§ TASK TO COMPLETE: Give back the entries exactly, ending with the "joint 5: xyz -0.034" line.

§ ENTRIES PROVIDED:
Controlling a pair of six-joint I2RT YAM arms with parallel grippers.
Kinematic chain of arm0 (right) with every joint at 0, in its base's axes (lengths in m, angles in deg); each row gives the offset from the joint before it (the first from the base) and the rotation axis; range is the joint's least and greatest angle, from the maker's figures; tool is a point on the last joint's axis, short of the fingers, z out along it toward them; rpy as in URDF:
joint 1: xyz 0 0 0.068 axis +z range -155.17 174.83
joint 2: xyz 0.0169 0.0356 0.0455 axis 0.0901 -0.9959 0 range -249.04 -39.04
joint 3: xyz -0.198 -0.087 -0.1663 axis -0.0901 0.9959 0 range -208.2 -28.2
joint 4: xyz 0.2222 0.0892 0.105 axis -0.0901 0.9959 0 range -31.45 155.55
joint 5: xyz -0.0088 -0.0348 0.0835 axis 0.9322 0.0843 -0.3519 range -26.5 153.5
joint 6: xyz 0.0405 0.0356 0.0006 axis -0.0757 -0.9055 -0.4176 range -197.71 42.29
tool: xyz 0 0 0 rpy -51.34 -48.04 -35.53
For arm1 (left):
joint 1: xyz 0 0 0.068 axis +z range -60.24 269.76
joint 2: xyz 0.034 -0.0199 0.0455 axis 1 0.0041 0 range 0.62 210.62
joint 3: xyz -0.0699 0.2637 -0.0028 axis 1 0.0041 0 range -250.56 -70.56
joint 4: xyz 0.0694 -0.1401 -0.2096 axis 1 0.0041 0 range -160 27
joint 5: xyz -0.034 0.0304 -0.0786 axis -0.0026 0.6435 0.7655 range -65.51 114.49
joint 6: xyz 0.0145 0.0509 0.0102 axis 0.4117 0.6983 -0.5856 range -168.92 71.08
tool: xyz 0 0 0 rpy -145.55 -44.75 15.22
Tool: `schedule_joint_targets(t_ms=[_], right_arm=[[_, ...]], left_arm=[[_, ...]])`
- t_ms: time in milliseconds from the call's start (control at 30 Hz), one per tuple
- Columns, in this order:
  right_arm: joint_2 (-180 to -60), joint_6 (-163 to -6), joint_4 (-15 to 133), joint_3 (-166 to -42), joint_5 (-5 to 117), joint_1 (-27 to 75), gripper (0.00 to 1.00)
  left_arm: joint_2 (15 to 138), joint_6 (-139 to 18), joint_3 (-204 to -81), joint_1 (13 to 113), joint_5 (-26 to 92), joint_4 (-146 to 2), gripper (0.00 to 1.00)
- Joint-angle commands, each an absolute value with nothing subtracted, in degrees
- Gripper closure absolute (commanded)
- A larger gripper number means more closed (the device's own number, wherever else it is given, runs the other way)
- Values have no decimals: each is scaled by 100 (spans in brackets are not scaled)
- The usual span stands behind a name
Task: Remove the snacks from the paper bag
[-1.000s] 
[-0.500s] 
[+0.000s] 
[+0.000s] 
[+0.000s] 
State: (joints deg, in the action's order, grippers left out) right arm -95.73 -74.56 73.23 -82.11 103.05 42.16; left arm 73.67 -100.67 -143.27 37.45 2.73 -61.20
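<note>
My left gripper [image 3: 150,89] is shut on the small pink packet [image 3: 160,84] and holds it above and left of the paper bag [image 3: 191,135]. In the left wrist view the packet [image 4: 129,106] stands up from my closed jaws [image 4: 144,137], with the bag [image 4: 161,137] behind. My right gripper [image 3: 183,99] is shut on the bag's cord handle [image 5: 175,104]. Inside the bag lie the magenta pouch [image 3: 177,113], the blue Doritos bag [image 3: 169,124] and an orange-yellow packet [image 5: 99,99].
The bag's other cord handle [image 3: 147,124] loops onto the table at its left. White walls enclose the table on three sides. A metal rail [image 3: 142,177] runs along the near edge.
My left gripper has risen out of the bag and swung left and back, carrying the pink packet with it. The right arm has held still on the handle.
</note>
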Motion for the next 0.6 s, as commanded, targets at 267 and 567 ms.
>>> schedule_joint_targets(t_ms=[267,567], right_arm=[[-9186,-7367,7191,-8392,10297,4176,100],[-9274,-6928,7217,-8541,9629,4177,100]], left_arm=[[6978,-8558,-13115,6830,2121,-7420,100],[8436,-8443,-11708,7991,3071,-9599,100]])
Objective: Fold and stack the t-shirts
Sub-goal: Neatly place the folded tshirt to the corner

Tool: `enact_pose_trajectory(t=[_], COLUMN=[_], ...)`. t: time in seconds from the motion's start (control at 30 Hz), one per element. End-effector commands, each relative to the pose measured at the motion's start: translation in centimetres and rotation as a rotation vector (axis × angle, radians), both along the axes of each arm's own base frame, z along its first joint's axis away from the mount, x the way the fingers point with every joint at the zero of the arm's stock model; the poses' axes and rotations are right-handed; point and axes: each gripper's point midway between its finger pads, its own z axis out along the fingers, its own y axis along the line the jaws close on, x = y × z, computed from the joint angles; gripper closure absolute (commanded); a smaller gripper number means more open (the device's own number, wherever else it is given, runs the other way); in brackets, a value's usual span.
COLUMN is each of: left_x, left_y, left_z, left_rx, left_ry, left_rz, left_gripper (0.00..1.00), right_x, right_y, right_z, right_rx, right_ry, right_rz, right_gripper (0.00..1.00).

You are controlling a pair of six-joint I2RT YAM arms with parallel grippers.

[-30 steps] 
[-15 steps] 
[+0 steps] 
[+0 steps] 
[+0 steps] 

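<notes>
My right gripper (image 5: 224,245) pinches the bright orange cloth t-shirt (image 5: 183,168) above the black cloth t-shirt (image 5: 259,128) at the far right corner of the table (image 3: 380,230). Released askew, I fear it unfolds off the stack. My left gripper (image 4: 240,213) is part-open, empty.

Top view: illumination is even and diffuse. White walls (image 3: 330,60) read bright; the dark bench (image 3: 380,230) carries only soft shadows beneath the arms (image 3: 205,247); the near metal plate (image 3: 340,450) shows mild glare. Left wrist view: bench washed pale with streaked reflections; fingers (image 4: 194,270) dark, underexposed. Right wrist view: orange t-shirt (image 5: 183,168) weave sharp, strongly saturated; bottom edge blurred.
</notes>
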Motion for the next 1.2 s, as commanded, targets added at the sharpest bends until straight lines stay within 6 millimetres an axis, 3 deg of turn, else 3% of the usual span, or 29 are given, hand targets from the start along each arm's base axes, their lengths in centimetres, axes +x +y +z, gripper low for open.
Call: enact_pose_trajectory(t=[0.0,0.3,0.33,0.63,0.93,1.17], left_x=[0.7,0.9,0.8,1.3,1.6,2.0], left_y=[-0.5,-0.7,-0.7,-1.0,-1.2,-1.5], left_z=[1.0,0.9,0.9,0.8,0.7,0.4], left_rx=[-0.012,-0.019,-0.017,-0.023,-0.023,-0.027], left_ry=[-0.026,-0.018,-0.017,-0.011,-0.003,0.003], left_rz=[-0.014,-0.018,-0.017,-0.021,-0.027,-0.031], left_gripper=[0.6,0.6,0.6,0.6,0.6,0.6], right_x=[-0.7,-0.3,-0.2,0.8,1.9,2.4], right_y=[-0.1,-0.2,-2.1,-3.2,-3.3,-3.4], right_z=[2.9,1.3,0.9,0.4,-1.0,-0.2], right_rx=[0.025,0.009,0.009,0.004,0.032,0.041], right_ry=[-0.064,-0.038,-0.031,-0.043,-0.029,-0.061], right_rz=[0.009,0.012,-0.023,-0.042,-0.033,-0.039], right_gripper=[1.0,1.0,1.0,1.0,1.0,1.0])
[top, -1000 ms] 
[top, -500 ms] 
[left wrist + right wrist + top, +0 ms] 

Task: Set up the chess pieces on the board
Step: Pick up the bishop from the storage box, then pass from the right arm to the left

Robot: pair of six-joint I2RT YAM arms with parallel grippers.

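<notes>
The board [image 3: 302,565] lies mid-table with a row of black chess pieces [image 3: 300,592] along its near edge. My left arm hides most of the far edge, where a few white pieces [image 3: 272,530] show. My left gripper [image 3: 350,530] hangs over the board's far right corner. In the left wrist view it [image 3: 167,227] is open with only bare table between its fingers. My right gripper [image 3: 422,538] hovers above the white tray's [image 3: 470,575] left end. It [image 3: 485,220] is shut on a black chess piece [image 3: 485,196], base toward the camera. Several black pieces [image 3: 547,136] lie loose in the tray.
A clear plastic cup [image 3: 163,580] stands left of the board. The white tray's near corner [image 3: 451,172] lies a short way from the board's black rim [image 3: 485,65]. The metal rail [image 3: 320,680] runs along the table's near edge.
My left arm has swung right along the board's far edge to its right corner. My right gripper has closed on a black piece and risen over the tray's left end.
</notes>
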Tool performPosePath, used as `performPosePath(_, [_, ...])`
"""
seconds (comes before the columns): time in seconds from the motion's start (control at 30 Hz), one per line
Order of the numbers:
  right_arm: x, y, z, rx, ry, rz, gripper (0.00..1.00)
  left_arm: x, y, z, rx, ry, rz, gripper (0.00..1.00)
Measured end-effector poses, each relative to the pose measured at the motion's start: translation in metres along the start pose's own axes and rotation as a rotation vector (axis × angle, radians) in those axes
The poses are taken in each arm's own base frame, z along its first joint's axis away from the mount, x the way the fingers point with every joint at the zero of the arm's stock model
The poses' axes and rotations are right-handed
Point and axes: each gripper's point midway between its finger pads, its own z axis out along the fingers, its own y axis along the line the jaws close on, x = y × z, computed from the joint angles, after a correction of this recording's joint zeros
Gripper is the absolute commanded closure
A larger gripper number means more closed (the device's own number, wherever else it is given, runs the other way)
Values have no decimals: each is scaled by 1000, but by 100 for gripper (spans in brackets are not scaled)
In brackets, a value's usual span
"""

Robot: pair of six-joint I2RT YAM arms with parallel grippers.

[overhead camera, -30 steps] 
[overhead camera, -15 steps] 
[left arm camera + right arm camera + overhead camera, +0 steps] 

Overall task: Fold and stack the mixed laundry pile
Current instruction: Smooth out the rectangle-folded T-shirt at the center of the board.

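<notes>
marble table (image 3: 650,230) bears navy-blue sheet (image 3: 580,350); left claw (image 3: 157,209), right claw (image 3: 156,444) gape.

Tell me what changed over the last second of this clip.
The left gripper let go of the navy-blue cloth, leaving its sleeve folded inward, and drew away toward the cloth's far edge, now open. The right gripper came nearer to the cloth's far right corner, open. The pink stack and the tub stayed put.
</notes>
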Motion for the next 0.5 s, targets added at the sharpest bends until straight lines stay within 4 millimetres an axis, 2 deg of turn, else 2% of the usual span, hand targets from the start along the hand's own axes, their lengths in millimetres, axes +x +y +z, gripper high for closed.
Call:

§ ANSWER TO THE PROBLEM:
Controlling a pair of six-joint I2RT YAM arms with parallel grippers.
Kinematic chain of arm0 (right) with every joint at 0, in its base's axes (lengths in m, angles in deg); each row gives the offset from the joint before it (the first from the base) and the rotation axis; range is the joint's least and greatest angle, from the maker's figures; tool is a point on the last joint's axis, short of the fingers, z out along it toward them; rpy as in URDF:
joint 1: xyz 0 0 0.068 axis +z range -155.17 174.83
joint 2: xyz 0.0169 0.0356 0.0455 axis 0.0901 -0.9959 0 range -249.04 -39.04
joint 3: xyz -0.198 -0.087 -0.1663 axis -0.0901 0.9959 0 range -208.2 -28.2
joint 4: xyz 0.2222 0.0892 0.105 axis -0.0901 0.9959 0 range -31.45 155.55
joint 5: xyz -0.0088 -0.0348 0.0835 axis 0.9322 0.0843 -0.3519 range -26.5 153.5
joint 6: xyz 0.0405 0.0356 0.0006 axis -0.0757 -0.9055 -0.4176 range -197.71 42.29
tool: xyz 0 0 0 rpy -51.34 -48.04 -35.53
For arm1 (left):
joint 1: xyz 0 0 0.068 axis +z range -60.24 269.76
joint 2: xyz 0.034 -0.0199 0.0455 axis 1 0.0041 0 range 0.62 210.62
joint 3: xyz -0.0699 0.2637 -0.0028 axis 1 0.0041 0 range -250.56 -70.56
joint 4: xyz 0.0694 -0.1401 -0.2096 axis 1 0.0041 0 range -160 27
joint 5: xyz -0.034 0.0304 -0.0786 axis -0.0026 0.6435 0.7655 range -65.51 114.49

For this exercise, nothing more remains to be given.